An aqueous solution of carboxymethylcellulose having a dry content of 25 wt %, Brookfield viscosity, at 20 rpm and 20° C., of 4400 mPa*s, and pH 8 is obtained; the viscosity of the solution is stable (varying less than 10% in three months).

EXAMPLE 2

In a reactor 675 Kg of Carbocel® MB2C 150 (carboxymethylcellulose having DS 0.6-0.8, Brookfield viscosity of 20-50 mPa*s, at 4 wt %, from Lamberti SpA) are dispersed under stirring in 2320 Kg of a mixture water/isopropanol (containing 48 wt % of isopropanol).

The pH is adjusted to 6.4 with 6.75 Kg of 50 wt % NaOH and 18.5 Kg of 80 wt % acetic acid, and the mixture is heated to 40° C.

22 Kg of Indiage® Super L (a preparation of cellulase commercialised by Genencor International, having enzymatic activity of 2850 GTU/g) are added.

The dispersion is stirred for 180 minutes; a mixture of water and alcohol is removed by distillation under vacuum at 40-45° C. over a period of 5.5 hours until the residual concentration of alcohol is 0.5 wt % (determined by Gas Chromatography); NaOH is added to adjust the pH at 11.5 and the mixture is stirred at 70° C. for 45 minutes.

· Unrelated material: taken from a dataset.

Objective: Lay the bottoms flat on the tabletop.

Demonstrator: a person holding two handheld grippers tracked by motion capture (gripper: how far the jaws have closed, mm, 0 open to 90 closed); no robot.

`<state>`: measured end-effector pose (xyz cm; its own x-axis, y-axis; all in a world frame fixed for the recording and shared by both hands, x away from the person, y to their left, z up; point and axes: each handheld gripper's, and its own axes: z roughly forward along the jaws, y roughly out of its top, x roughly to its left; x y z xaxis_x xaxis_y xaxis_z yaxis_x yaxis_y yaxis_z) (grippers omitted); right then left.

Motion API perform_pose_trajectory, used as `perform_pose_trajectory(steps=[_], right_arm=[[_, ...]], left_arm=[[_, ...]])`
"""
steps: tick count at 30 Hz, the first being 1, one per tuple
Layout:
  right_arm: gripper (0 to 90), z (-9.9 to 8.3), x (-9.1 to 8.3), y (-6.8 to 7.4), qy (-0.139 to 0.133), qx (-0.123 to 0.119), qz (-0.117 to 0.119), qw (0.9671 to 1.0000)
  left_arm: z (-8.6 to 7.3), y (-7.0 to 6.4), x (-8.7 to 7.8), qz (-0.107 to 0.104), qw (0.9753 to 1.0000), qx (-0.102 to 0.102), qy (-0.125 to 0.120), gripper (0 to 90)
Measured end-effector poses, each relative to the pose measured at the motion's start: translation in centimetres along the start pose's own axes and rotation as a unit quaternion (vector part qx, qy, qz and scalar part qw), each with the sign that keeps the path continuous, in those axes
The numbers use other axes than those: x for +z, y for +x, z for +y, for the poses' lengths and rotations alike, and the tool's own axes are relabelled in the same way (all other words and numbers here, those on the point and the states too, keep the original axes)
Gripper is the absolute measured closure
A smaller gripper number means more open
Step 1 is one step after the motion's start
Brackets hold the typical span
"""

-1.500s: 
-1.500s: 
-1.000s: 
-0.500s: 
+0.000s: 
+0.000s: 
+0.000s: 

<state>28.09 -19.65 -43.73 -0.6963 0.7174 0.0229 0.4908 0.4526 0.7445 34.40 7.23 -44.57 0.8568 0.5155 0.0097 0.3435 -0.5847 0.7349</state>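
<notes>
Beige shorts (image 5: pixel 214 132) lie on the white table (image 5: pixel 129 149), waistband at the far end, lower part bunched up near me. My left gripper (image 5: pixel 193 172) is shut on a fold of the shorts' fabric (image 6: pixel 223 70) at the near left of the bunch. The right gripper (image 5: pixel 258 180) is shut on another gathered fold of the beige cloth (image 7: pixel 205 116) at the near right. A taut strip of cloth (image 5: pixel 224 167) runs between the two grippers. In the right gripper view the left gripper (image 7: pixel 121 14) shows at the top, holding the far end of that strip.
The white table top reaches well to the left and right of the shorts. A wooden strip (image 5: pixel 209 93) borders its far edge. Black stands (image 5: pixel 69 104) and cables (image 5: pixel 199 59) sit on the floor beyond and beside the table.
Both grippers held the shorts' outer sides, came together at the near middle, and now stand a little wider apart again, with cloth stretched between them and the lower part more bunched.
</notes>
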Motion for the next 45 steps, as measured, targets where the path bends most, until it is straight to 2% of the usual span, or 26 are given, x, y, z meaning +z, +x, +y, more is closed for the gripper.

The mixture is cooled to 50° C., 20 Kg of a 30 wt % aqueous solution of hydrogen peroxide are added, heated to 60° C. and stirred for 20 minutes.

1000 g of Terminox® 50 Ultra (catalase from Novozymes, DK) are added and the mixture is stirred for 10 minutes more.

The solution is cooled to 30° C. and 2.5 Kg of Carbosan CD40 (biocide from Lamberti SpA) are added.

An aqueous solution of carboxymethylcellulose having a dry content of 25 wt %, Brookfield viscosity, at 20 rpm and 20° C., of 4400 mPa*s, and pH 8 is obtained; the viscosity of the solution is stable (varying less than 10% in three months).

EXAMPLE 3

In a 8000 l reactor 1450 Kg of Carbocel® MM3 (carboxymethylcellulose having DS 0.6-0.8, Brookfield viscosity 200-500 mPa*s, at 4 wt %, from Lambert SpA) are dispersed under stirring in 5720 Kg of a mixture water/ethanol (containing 49 wt % of ethanol).

The pH is adjusted to 5.6 with 14.5 Kg of 50 wt % NaOH and 38.9 Kg of 80 wt % acetic acid, and the mixture is heated to 44° C.

118 Kg of Indiage® MAX L (a preparation of cellulases commercialised by Genencor International, having enzymatic activity on carboxymethylcellulose of 11000 IU/g) are then added.

The dispersion is stirred for 145 minutes; a mixture of water and ethanol is removed by distillation under vacuum at 40-43° C. over a period of 5.5 hours until the residual concentration of alcohol is 0.5 wt % (determined by Gas Chromatography); 80 Kg of 50 wt % NaOH are added and the mixture is stirred at 67° C. for 60 minutes.

The mixture is cooled to 60° C., 38.7 Kg of a 30 wt % aqueous solution of hydrogen peroxide are added, heated to 65° C. and stirred for 30 minutes.

The mixture is cooled to 35° C. and 15.2 Kg of Terminox® 50 Ultra (a catalase from Novozymes, DK) are added and the mixture is stirred for 20 minutes more.

An aqueous solution of carboxymethylcellulose having a dry content of 36.4 wt %, Brookfield viscosity, at 20 rpm and 20° C., of 4400 mPa*s, and pH 7.8 is obtained; the viscosity of the solution is stable (varying less than 10% in three months).